A roof linking the wheat elevator with a corn elevator had begun leaking again, and History Nebraska was looking at $172,000 to fix the leak and reroof the three structures.
Town meeting
At the meeting, attended by about 25 local supporters of the Neligh Mill, there was talk of tearing down both the wheat and corn elevators — tin-side structures where those crops were stored before being ground up — and the warehouse.
But when the History Nebraska Board met earlier this month in Neligh, a compromise of sorts was struck to explore saving the wheat elevator, the older of the two elevators and the one historically linked to the grinding of flour.
Ofe called it “the best option.”
“Elevators of this nature are disappearing from the landscape,” he said. “That would more or less satisfy both sides of this debate.”
A top flour producer
The inside of the Neligh Mill looks just as it did in 1969, when the mill — then grinding livestock feed — shut down, Ofe said.
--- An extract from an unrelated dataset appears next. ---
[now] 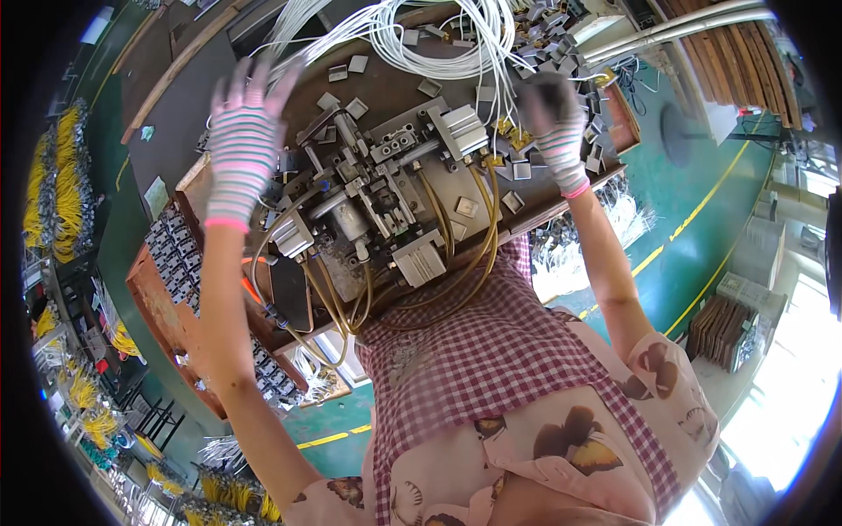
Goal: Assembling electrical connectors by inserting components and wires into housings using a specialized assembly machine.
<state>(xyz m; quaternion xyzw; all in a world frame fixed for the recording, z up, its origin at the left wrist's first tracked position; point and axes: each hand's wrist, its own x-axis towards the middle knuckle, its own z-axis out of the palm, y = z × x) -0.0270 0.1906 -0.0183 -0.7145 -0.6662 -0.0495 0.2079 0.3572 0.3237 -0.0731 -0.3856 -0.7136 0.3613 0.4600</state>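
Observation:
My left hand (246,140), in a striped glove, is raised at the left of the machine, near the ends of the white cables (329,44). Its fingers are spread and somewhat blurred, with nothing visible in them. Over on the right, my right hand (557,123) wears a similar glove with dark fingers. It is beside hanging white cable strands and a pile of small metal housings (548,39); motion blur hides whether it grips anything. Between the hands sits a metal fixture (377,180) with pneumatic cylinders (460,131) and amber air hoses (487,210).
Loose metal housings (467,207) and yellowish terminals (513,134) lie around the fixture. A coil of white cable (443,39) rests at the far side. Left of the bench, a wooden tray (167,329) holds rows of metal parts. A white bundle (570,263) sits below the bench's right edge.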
The last flour was produced at the mill in 1959, he said, but the steel rollers, which replaced the stone grinders in 1886, are still intact. A millstone remains on display.
At one time, the Neligh Mill was among the top 10 producing mills in the state, Ofe said. Its dozen employees worked around the clock, in two shifts.
When the mill was operating, the sounds of flour production echoed throughout the town, which hugs the Elkhorn River, about 35 miles west of Norfolk.
Everyone ‘loves the mill’
“Everyone out here loves the mill,” said Neligh attorney Jim McNally. “It’s a great attraction.”
Ofe said the future of the mill, which attracts about 3,400 visitors a year, looks bright, given the plan approved by the History Nebraska Board. The Cowboy Trail, a hike-bike trail, runs alongside the mill, and Neligh will celebrate the 150th anniversary of its founding next year.
Jill Dolberg, the deputy state historic preservation officer for History Nebraska, said no one likes to tear down even parts of a historic structure. But she said the state agency has been wrestling with the future of the mill complex for several years.
There was consideration of using the elevators as a visitors center, Dolberg said, but there wasn’t much room for that on the ground floors. Tour and school groups haven’t been allowed in the elevators because of the bats and because the stairs that reach the upper stores of the elevator are too steep for the public.
Four options were presented at the public meeting in Neligh in March, ranging from doing nothing to tearing down both elevator additions and the warehouse. None was a “perfect solution,” Dolberg said.
Structural engineer
The compromise reached by the History Nebraska Board in April, she said, will honor the original mill, which recently had its brick tuck-pointed and some cedar siding replaced. And by removing the 1899 corn elevator and warehouse, Dolberg said, it will open up the view of the brick mill structure.
She said her task now is to consult with a structural engineer to see what it will take to save the wheat elevator. Dolberg will report back to the History Board in July.
“What is important for me now is to explore all of the options and find the best solution,” she said last week.